Depois de afirmações deste tipo, não me perguntem porque é que os vizinhos da Rússia duvidam das “intenções e propostas de paz” vindas do Kremlin e procuram refúgio em instituições como a NATO. E isto diz respeito às 14 das 15 repúblicas que faziam parte da URSS.

É curioso assinalar que continuam a ser publicados e a circular na China mapas onde partes significativas da Sibéria e do Extremo Oriente aparecem representadas como territórios chineses perdidos, mas Putin não está preocupado com tais “insignificâncias”. Talvez porque, como se considera no direito de desenhar linhas vermelhas onde desejar, Pequim receie atravessar alguma delas.

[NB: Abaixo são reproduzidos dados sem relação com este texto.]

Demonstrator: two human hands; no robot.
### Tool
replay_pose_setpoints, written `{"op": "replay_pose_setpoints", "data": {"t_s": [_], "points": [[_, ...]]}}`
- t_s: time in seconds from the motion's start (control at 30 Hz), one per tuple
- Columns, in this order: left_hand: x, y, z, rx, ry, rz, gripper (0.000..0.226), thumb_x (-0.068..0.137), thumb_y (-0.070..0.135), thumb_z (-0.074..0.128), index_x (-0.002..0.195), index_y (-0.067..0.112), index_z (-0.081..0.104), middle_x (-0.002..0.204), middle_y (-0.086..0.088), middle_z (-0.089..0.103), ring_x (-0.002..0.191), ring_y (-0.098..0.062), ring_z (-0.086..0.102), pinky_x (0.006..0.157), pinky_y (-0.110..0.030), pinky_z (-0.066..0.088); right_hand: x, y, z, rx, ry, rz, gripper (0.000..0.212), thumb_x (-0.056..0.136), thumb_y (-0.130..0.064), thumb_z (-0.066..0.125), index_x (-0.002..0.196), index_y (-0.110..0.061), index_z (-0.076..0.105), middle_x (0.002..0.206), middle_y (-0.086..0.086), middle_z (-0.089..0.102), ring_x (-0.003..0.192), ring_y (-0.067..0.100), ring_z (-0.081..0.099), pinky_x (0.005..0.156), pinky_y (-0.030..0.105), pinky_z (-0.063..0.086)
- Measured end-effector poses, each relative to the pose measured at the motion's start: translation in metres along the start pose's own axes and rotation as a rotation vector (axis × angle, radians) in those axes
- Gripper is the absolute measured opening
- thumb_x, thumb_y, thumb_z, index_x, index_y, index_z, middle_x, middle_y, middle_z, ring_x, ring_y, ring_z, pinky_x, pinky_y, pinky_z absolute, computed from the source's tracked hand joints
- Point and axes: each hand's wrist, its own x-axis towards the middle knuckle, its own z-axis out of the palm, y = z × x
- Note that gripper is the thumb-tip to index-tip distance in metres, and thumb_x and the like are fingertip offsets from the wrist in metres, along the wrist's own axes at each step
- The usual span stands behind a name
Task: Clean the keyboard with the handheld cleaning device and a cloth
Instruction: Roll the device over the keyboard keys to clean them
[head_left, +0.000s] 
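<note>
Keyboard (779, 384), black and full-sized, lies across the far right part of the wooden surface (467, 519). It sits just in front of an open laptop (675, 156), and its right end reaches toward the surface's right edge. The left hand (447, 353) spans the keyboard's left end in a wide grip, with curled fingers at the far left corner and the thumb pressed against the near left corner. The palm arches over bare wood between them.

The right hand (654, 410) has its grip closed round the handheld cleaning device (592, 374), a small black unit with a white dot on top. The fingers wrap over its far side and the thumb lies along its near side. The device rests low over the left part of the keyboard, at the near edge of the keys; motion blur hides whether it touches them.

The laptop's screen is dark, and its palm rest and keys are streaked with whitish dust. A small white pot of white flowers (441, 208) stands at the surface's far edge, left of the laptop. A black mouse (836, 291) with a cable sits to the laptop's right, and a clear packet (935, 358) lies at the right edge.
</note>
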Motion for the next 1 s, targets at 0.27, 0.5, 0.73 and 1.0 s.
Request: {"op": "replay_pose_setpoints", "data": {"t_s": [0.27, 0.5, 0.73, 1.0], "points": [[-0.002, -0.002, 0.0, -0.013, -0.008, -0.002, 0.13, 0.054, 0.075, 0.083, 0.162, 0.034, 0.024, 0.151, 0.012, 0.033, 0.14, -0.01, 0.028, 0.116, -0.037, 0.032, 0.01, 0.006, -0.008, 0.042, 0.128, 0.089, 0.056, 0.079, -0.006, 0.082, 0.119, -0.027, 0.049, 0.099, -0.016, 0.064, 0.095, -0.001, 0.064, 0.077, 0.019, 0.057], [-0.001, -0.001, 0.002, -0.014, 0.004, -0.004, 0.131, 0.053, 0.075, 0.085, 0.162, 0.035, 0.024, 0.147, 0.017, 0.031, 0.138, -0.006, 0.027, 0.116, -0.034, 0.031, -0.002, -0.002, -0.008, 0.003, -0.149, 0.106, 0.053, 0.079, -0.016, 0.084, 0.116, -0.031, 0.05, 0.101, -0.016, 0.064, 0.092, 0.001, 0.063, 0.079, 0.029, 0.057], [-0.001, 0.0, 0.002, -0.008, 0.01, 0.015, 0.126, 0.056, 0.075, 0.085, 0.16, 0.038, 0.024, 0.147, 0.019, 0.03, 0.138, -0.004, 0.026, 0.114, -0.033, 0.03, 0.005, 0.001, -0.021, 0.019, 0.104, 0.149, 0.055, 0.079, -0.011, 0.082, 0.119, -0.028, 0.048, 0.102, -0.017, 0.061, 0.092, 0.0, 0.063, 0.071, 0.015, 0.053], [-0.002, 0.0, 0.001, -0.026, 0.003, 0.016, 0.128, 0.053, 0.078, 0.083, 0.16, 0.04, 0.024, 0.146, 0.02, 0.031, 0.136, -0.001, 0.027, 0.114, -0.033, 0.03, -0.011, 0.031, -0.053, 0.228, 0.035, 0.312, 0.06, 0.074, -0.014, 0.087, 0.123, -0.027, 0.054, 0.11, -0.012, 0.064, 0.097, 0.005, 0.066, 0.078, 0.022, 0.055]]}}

Não sei se a agressividade de Vladimir Putin está ligada aos laços estreitos que mantém com personagens como o actor Steven Segal, ou ao facto de ele praticar karaté, mas Gleb Pavlovskyi, antigo conselheiro do presidente russo, considera que o problema reside no seguinte: “É preciso ter em conta o que se passa dentro do crânio, que baratas combatem entre si na cabeça de Vladimir Putin, que já não é jovem.”

Não restam dúvidas de que Putin se assemelha cada vez mais a Lenine e Salazar nos últimos anos de vida e não se pode excluir a possibilidade de vir a receber dos seus conselheiros jornais e programas televisivos especialmente preparados para agradar ao “grande líder”.

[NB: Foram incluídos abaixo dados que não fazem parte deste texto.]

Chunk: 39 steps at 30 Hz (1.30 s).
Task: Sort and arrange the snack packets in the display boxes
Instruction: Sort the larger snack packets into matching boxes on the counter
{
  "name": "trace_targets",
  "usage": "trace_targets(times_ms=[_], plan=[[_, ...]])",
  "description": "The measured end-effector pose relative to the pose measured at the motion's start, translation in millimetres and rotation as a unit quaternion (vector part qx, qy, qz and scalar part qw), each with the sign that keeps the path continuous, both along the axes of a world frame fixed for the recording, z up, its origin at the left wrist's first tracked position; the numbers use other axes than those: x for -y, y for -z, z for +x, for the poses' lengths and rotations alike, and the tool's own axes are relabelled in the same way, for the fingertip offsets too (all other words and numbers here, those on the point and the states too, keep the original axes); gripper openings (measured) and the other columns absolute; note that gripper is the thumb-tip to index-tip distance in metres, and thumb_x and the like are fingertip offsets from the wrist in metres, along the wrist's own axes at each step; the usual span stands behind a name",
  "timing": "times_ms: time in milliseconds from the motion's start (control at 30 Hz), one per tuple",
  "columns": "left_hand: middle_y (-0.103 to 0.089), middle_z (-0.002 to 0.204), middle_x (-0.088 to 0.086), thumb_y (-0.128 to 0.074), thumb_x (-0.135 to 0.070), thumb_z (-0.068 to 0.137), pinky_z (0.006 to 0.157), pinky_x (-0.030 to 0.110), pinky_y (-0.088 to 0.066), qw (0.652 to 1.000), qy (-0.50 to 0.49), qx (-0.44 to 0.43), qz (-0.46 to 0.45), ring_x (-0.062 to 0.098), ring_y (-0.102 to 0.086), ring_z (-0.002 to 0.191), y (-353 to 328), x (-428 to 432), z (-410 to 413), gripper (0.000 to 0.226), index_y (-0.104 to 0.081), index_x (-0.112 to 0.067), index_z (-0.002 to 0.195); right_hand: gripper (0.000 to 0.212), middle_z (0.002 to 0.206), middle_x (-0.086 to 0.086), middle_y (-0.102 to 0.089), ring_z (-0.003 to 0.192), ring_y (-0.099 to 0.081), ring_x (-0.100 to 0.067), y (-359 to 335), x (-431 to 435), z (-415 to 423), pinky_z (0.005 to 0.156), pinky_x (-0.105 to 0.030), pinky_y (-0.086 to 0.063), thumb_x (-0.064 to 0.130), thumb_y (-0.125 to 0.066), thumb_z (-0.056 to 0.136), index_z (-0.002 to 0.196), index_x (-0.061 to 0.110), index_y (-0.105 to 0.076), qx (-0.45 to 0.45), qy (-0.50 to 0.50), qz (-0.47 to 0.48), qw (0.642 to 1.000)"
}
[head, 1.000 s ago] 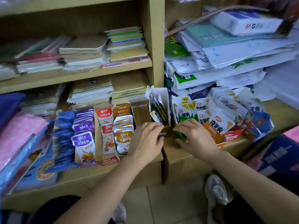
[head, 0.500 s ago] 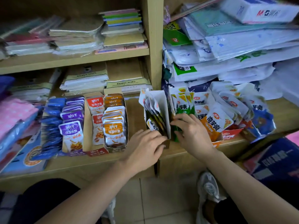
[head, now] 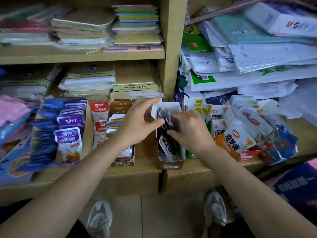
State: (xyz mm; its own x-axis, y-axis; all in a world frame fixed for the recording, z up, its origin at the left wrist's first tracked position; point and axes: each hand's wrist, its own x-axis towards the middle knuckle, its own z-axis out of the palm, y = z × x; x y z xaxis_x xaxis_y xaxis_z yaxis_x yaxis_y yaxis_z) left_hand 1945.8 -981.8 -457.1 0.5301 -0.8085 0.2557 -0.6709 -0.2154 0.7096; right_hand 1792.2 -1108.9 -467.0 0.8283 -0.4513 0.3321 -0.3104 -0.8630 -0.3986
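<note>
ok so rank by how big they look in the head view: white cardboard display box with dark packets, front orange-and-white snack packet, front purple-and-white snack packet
1. white cardboard display box: clearly largest
2. orange-and-white snack packet and purple-and-white snack packet: near alike, and the orange one is tilted, so no ranking between them

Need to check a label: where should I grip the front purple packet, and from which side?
Pinch the top edge of the front purple packet, coming from above. It stands nearly upright, blue packets crowd its left and a cardboard wall its right, so only the top is free.
</note>
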Motion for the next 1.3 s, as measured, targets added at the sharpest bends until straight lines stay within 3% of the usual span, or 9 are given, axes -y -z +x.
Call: trace_targets(times_ms=[100, 200, 300, 500, 633, 833, 1033, 1167, 1300], plan=[[-0.050, 0.119, -0.011, -0.075, -0.027, 0.090, 0.098, 0.030, -0.042, 0.999, 0.023, 0.045, -0.003, 0.011, -0.053, 0.117, 10, 5, 7, 0.036, -0.070, -0.028, 0.125, 0.025, 0.054, 0.013, -0.040, 0.053, -0.037, -0.005, 3, 13, 0, 0.050, -0.024, -0.034, 0.007, -0.071, 0.088, 0.071, 0.015, -0.056, 0.033, 0.012, 0.032, 0.999], [-0.054, 0.107, -0.015, -0.078, -0.024, 0.087, 0.088, 0.022, -0.040, 0.998, 0.014, 0.059, -0.034, 0.005, -0.055, 0.102, 14, 6, 10, 0.030, -0.074, -0.026, 0.117, 0.032, 0.050, -0.001, -0.047, 0.050, -0.044, -0.017, 0, 29, -1, 0.050, -0.035, -0.036, 0.008, -0.067, 0.090, 0.062, 0.014, -0.053, 0.086, 0.065, 0.110, 0.988], [-0.059, 0.107, -0.015, -0.080, -0.024, 0.085, 0.087, 0.017, -0.043, 0.995, 0.020, 0.084, -0.059, 0.000, -0.057, 0.100, 14, 5, 14, 0.031, -0.075, -0.026, 0.116, 0.040, 0.051, 0.004, -0.052, 0.051, -0.045, -0.005, -6, 33, 1, 0.052, -0.026, -0.036, 0.011, -0.068, 0.092, 0.059, 0.027, -0.052, 0.146, 0.105, 0.173, 0.968], [-0.047, 0.135, -0.003, -0.081, -0.038, 0.081, 0.095, 0.032, -0.045, 0.989, 0.036, 0.144, -0.026, 0.017, -0.047, 0.121, 12, 11, 14, 0.049, -0.068, -0.031, 0.128, 0.028, 0.069, 0.010, -0.068, 0.060, -0.063, -0.007, -12, 32, 8, 0.055, -0.018, -0.046, 0.012, -0.068, 0.094, 0.073, 0.029, -0.062, 0.192, 0.103, 0.214, 0.952], [-0.042, 0.147, -0.005, -0.076, -0.044, 0.085, 0.098, 0.041, -0.046, 0.984, 0.038, 0.165, 0.045, 0.020, -0.042, 0.133, 7, 18, 9, 0.019, -0.073, -0.033, 0.100, 0.011, 0.074, 0.004, -0.068, 0.061, -0.065, -0.012, -16, 30, 13, 0.056, -0.016, -0.049, 0.011, -0.066, 0.096, 0.085, 0.015, -0.067, 0.196, 0.077, 0.223, 0.952], [-0.051, 0.124, -0.007, -0.078, -0.041, 0.085, 0.076, 0.036, -0.053, 0.986, -0.001, 0.149, -0.081, 0.011, -0.056, 0.104, 8, 22, 5, 0.013, -0.072, -0.029, 0.088, 0.015, 0.072, -0.001, -0.071, 0.069, -0.067, -0.016, -17, 40, 23, 0.067, -0.033, -0.057, 0.007, -0.067, 0.093, 0.080, 0.014, -0.070, 0.097, 0.044, 0.161, 0.981], [-0.056, 0.087, -0.006, -0.086, -0.026, 0.080, 0.066, 0.010, -0.041, 0.979, -0.018, 0.111, -0.170, 0.000, -0.054, 0.075, 11, 33, 5, 0.017, -0.080, -0.015, 0.091, 0.051, 0.110, 0.005, -0.066, 0.081, -0.069, -0.015, -15, 42, 11, 0.075, -0.023, -0.057, 0.006, -0.076, 0.083, 0.131, 0.018, -0.063, 0.083, -0.008, 0.252, 0.964], [-0.057, 0.083, -0.006, -0.090, -0.023, 0.074, 0.062, 0.013, -0.045, 0.979, -0.028, 0.082, -0.185, 0.002, -0.059, 0.071, 8, 39, 2, 0.017, -0.079, -0.017, 0.085, 0.040, 0.084, 0.017, -0.054, 0.067, -0.055, -0.002, -5, 35, 19, 0.061, -0.021, -0.043, 0.028, -0.087, 0.075, 0.111, 0.019, -0.071, 0.049, -0.002, 0.091, 0.995], [-0.062, 0.096, 0.000, -0.085, -0.013, 0.079, 0.064, 0.031, -0.059, 0.977, -0.001, 0.075, -0.199, 0.011, -0.065, 0.076, 4, 38, 2, 0.021, -0.077, -0.014, 0.099, 0.008, 0.060, 0.016, -0.053, 0.053, -0.045, -0.002, -2, 37, 26, 0.054, -0.022, -0.035, 0.018, -0.076, 0.088, 0.082, 0.013, -0.075, 0.098, -0.001, 0.117, 0.988]])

Pode também existir outra explicação para declarações tão aguerridas no futuro próximo. A corte de Putin prepara-se para a cimeira com o presidente norte-americano, marcada para breve. O senhor do Kremlin pretende apresentar-se como o chefe de uma superpotência com interesses globais, que só conversa com os Estados Unidos e em pé de igualdade.

Resta saber se a equipa de Joe Biden está disposta a ouvir estas e outras bravatas dos dirigentes russos.

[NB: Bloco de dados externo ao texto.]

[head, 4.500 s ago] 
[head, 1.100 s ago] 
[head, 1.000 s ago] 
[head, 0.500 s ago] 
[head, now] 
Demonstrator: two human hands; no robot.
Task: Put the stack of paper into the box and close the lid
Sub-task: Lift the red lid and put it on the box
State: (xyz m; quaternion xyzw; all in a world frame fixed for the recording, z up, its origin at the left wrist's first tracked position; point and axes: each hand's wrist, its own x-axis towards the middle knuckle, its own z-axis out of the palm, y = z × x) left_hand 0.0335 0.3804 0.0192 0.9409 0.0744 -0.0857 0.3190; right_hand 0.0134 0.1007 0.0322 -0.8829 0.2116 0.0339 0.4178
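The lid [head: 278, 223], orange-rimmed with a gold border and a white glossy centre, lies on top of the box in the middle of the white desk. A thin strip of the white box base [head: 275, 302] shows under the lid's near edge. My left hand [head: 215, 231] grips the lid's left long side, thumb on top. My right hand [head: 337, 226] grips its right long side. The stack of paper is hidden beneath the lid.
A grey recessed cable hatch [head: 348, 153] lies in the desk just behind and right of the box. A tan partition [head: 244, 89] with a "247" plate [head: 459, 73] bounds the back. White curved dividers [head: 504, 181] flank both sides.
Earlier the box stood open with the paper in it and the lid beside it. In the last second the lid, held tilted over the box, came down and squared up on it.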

Pavlovskyi receia que estamos simplesmente perante a destruição da própria política externa russa. “Como compreendo, o ídolo do senhor Putin, Estaline, não falava assim. Semelhantes declarações destroem a própria diplomacia, incluindo a de Putin, que já é bastante fraca.” Mas o ditador põe a diplomacia atrás da capacidade militar, que ele considera ser a garantia de que pode partir dentes aos mais ousados.

A política tresloucada do “czar russo” reflecte-se também no campo interno. A seu mando, o parlamento “fabrica” leis que visam impedir que qualquer oposição extra-parlamentar possa participar nas eleições legislativas de Outubro, os opositores, sob os pretextos mais ridículos, são julgados e condenados a pesadas penas de prisão, os órgãos de informação da oposição são rotulados de “agentes estrangeiros”, etc.

São sinais de que o Kremlin não está muito confiante no seu futuro e tenta prevenir qualquer onda de protesto.